» Goal of the exercise: Line count for "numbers": report how many lines in this material hold that string, with the number alone as the answer.
┄┄┄┄┄┄┄┄┄┄┄┄┄┄┄┄┄┄┄┄
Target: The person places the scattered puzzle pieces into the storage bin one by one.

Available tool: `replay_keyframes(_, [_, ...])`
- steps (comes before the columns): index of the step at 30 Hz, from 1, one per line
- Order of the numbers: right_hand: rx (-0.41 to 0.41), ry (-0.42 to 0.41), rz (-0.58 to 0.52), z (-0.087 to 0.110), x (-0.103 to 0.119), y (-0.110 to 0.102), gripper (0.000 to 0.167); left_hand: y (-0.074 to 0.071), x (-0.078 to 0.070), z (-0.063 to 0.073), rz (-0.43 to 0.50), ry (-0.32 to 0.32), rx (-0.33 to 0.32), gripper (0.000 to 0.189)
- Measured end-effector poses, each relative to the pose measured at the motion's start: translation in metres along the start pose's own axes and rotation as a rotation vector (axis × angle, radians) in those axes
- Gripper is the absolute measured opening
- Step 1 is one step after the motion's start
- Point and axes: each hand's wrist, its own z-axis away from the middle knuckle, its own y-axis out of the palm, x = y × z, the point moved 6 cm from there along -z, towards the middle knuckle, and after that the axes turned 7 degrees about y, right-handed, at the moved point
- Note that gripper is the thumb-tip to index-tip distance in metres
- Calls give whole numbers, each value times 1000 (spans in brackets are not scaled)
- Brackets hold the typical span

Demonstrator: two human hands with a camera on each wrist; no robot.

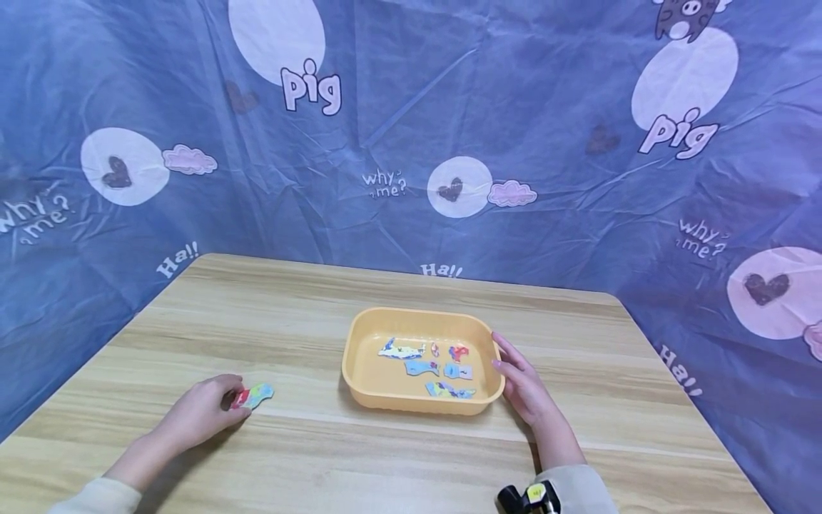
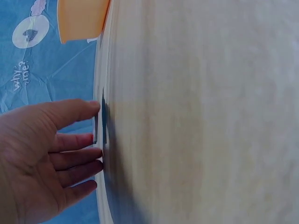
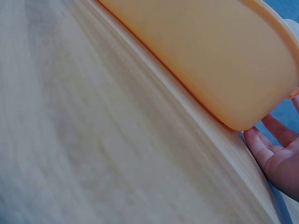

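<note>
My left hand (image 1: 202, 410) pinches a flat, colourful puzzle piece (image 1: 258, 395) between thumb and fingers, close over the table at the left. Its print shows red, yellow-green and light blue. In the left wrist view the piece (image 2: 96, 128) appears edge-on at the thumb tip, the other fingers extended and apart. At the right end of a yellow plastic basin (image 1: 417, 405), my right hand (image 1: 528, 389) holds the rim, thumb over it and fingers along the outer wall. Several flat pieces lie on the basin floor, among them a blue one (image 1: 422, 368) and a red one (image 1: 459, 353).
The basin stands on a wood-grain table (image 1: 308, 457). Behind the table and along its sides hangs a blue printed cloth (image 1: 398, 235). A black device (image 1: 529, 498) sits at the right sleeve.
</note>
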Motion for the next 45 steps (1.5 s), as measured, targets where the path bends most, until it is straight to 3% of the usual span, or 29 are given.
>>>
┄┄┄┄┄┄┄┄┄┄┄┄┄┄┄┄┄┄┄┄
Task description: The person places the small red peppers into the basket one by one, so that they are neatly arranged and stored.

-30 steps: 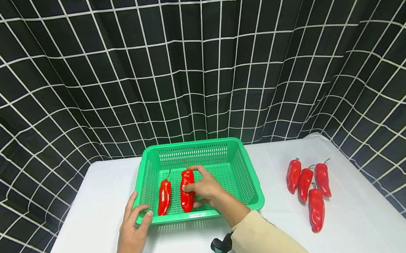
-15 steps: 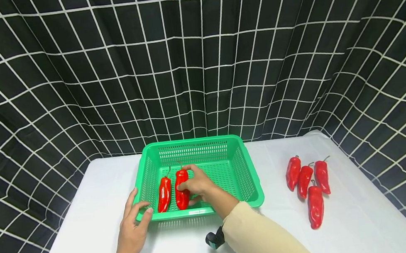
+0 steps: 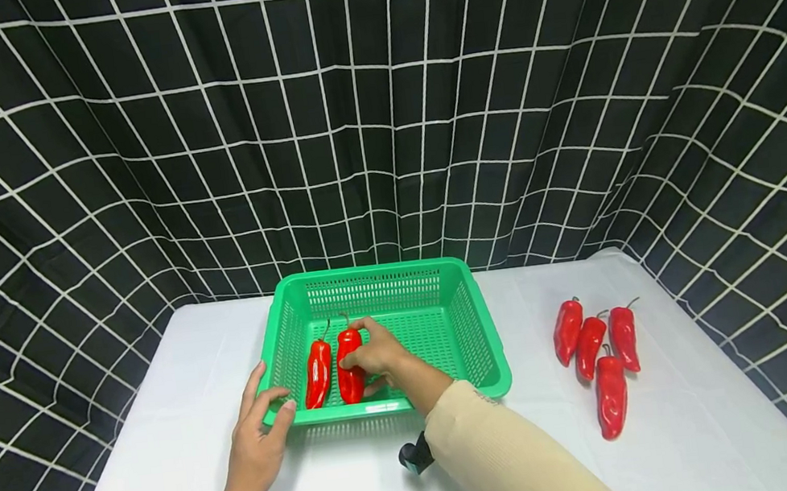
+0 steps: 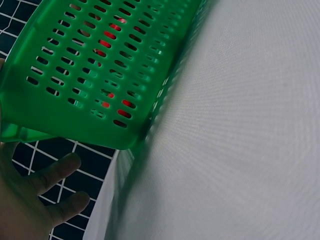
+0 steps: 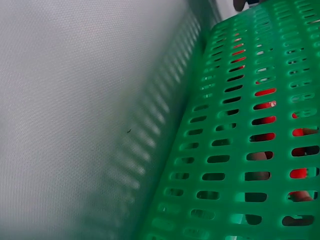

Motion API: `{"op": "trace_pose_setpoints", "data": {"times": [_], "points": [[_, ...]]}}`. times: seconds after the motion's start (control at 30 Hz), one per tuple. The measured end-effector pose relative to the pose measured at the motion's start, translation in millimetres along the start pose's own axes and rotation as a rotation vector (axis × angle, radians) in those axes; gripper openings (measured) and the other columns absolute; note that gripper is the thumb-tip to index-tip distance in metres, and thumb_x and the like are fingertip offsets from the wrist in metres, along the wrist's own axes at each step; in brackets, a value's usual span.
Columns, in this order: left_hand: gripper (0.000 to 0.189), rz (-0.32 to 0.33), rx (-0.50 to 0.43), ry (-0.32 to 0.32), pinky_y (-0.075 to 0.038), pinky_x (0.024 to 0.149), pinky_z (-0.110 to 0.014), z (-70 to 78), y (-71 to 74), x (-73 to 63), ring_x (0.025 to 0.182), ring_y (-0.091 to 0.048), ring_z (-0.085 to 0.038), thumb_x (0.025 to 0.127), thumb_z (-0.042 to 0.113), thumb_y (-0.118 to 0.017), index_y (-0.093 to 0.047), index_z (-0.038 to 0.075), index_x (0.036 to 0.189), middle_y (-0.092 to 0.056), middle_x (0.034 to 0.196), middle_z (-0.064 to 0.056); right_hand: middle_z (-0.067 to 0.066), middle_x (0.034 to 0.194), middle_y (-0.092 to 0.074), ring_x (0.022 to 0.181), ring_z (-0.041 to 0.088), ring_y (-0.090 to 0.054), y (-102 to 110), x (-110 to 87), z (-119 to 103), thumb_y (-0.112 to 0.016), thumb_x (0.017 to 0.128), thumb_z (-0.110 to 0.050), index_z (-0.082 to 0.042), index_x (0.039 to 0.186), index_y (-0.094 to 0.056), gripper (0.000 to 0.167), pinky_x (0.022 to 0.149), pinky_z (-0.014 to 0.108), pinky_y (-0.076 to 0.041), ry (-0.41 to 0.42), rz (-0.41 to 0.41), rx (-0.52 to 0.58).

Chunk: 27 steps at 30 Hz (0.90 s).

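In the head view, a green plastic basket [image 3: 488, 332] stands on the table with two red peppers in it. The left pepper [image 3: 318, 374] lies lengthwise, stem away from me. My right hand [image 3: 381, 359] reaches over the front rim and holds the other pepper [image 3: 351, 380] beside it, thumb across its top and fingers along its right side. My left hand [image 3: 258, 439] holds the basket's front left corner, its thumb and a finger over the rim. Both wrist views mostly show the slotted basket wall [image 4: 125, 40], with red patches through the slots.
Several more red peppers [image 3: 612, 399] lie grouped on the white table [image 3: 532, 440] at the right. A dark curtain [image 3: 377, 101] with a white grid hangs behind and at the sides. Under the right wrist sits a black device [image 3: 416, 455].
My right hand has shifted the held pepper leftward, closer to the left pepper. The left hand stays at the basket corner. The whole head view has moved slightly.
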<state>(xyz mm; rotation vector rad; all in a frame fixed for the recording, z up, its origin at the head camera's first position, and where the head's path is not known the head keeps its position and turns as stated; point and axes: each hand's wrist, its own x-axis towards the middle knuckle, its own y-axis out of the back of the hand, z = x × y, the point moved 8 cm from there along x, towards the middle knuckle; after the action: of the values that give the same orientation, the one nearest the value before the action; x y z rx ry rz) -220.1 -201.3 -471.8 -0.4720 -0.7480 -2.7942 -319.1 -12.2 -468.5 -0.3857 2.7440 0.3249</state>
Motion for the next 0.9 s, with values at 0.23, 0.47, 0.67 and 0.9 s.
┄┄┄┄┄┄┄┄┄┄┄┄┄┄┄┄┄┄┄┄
» Solution to this task: 2